Nach der Behauptung, Travis hätte im persönlichen Gespräch mit ihr zugegeben, dass sie den Top Spot verdient hätte, verlieh sie ihm trotzdem ein paar Tage später den selbsterfundenen «Hoe N**** Award of the Year». Als hätte sie noch nicht genug Kontroverse erzeugt, verglich sie sich wegen ihrer Rolle in der Streaming-Charts-Debatte dann auch noch mit mit der historischen Heldin der Abschaffung der Sklaverei, Harriet Tubman.
Zum Schluss etwas leichter Verdauliches: Auch Trettmann entschied sich für sein kommendes, aktuell noch unbetiteltes Album für einen eher ungewöhnlichen Promomove. Er nahm das Promogame dabei jedoch ein bisschen weniger ernst. Im März unternahm er so ein kleines Experiment auf Facebook:
Fans auf allen anderen sozialen Plattformen enthielt er diese wertvolle Information zunächst. Mit so einer Ankündigung hatte niemand gerechnet, die wenigen übrigen Facebook-Fans flippten aus. Nach erster Aufregung kommentierte er als Follow-up seinen ersten Post mit der Bitte: «Ok cool, sagt euren Freunden auf Insta und TikTok bitte Bescheid.

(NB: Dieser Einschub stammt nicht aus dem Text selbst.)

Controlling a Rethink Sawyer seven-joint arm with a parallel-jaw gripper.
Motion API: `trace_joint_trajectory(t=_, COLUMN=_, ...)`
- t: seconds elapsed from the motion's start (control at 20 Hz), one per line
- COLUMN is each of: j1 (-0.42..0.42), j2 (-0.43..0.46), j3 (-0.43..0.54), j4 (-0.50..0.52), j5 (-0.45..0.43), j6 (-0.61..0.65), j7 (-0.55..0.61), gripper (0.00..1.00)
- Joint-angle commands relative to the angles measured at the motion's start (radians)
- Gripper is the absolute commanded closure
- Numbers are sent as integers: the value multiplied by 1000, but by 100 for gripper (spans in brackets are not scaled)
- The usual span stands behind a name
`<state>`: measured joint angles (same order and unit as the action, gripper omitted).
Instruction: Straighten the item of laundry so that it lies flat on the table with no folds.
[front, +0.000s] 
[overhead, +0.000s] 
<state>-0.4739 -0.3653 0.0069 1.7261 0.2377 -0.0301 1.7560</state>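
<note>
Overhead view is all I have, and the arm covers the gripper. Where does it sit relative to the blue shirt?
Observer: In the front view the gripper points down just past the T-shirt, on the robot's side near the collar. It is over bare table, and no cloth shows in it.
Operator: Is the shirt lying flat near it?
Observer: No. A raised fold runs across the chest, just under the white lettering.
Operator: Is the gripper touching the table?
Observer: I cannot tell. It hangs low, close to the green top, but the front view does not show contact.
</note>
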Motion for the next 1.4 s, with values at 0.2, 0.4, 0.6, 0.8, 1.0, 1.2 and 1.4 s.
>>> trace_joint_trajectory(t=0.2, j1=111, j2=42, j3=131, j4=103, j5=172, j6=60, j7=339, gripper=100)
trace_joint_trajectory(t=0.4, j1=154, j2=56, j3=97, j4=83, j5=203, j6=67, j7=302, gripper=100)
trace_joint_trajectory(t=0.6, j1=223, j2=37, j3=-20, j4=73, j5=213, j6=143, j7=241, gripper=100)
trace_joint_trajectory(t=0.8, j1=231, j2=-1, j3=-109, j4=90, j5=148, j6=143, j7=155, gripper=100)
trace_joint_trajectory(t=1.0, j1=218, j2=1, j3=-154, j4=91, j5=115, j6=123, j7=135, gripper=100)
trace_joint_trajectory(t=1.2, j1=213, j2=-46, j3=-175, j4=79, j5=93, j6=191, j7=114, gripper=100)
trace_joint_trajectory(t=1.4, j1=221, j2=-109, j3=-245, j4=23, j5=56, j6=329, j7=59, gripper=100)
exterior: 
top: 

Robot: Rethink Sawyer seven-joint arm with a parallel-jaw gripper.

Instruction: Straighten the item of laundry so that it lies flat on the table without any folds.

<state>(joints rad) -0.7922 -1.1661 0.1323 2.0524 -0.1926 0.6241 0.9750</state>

Danke». Bis jetzt ist zwar noch keine Single erschienen, aber neuer Merchandise: Im Store des Producerkollektivs KitschKrieg werden Hoodies verkauft mit der Aufschrift «Album … % Done». Die Zahl vor dem Prozent ist je nach Bestellung zufällig. Ob das Album nun zu 12 % oder 73 % fertig ist, bleibt wohl noch eine Weile ein Mysterium. Dass es gut wird nimmt KitschKrieg aber vorweg: «Ja. Sehr.»